WHAT YOU NEED TO DO.
All of the data is to be set down again without any alteration.
"""
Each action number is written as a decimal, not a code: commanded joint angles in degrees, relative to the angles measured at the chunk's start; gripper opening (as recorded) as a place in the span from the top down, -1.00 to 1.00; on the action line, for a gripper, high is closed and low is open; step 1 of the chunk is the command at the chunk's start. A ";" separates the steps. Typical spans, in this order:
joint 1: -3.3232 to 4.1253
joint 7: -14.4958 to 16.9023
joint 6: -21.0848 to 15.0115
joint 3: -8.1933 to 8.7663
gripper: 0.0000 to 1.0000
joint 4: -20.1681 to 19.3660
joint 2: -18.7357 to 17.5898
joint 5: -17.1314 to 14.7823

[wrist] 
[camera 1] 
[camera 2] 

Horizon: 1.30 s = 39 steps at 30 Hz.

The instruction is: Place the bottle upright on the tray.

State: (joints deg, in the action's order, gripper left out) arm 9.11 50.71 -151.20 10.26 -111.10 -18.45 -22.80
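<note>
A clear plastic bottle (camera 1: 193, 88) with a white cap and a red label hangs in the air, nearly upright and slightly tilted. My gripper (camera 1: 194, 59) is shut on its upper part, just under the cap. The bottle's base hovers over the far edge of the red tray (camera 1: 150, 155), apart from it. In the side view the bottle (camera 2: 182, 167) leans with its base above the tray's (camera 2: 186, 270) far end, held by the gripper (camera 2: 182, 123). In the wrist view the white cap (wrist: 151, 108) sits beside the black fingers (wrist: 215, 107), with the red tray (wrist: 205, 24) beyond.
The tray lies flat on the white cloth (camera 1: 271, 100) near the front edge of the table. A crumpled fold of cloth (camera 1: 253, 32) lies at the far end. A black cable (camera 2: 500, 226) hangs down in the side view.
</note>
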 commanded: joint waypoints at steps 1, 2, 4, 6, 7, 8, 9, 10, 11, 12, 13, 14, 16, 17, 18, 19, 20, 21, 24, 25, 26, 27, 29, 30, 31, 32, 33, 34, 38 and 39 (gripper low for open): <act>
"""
ANSWER BELOW.
Each action number is written as a decimal, not a code: commanded joint angles in degrees, relative to the angles measured at the chunk's start; gripper opening (as recorded) as a place in the span from the top down, -1.00 to 1.00; on the action line, for a gripper, high is closed and low is open; step 1 of the chunk is the command at the chunk's start. A ";" separates the steps. Typical spans, in this order:
joint 1: -3.3232 to 4.1253
joint 7: -14.4958 to 16.9023
joint 6: -21.0848 to 15.0115
joint 3: -8.1933 to 8.7663
gripper: 0.0000 to 1.0000
joint 4: -20.1681 to 19.3660
joint 2: -18.7357 to 17.5898
joint 5: -17.1314 to 14.7823

[wrist] 
[camera 1] 
[camera 2] 

Horizon: 1.30 s = 39 steps at 30 Hz.

The instruction is: Place the bottle upright on the tray.

State: (joints deg, in the action's order, gripper left out) arm 9.11 50.71 -151.20 10.26 -111.10 -18.45 -22.80
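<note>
A clear plastic bottle (camera 1: 193, 88) with a white cap and a red label hangs in the air, nearly upright and slightly tilted. My gripper (camera 1: 194, 59) is shut on its upper part, just under the cap. The bottle's base hovers over the far edge of the red tray (camera 1: 150, 155), apart from it. In the side view the bottle (camera 2: 182, 167) leans with its base above the tray's (camera 2: 186, 270) far end, held by the gripper (camera 2: 182, 123). In the wrist view the white cap (wrist: 151, 108) sits beside the black fingers (wrist: 215, 107), with the red tray (wrist: 205, 24) beyond.
The tray lies flat on the white cloth (camera 1: 271, 100) near the front edge of the table. A crumpled fold of cloth (camera 1: 253, 32) lies at the far end. A black cable (camera 2: 500, 226) hangs down in the side view.
</note>
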 commanded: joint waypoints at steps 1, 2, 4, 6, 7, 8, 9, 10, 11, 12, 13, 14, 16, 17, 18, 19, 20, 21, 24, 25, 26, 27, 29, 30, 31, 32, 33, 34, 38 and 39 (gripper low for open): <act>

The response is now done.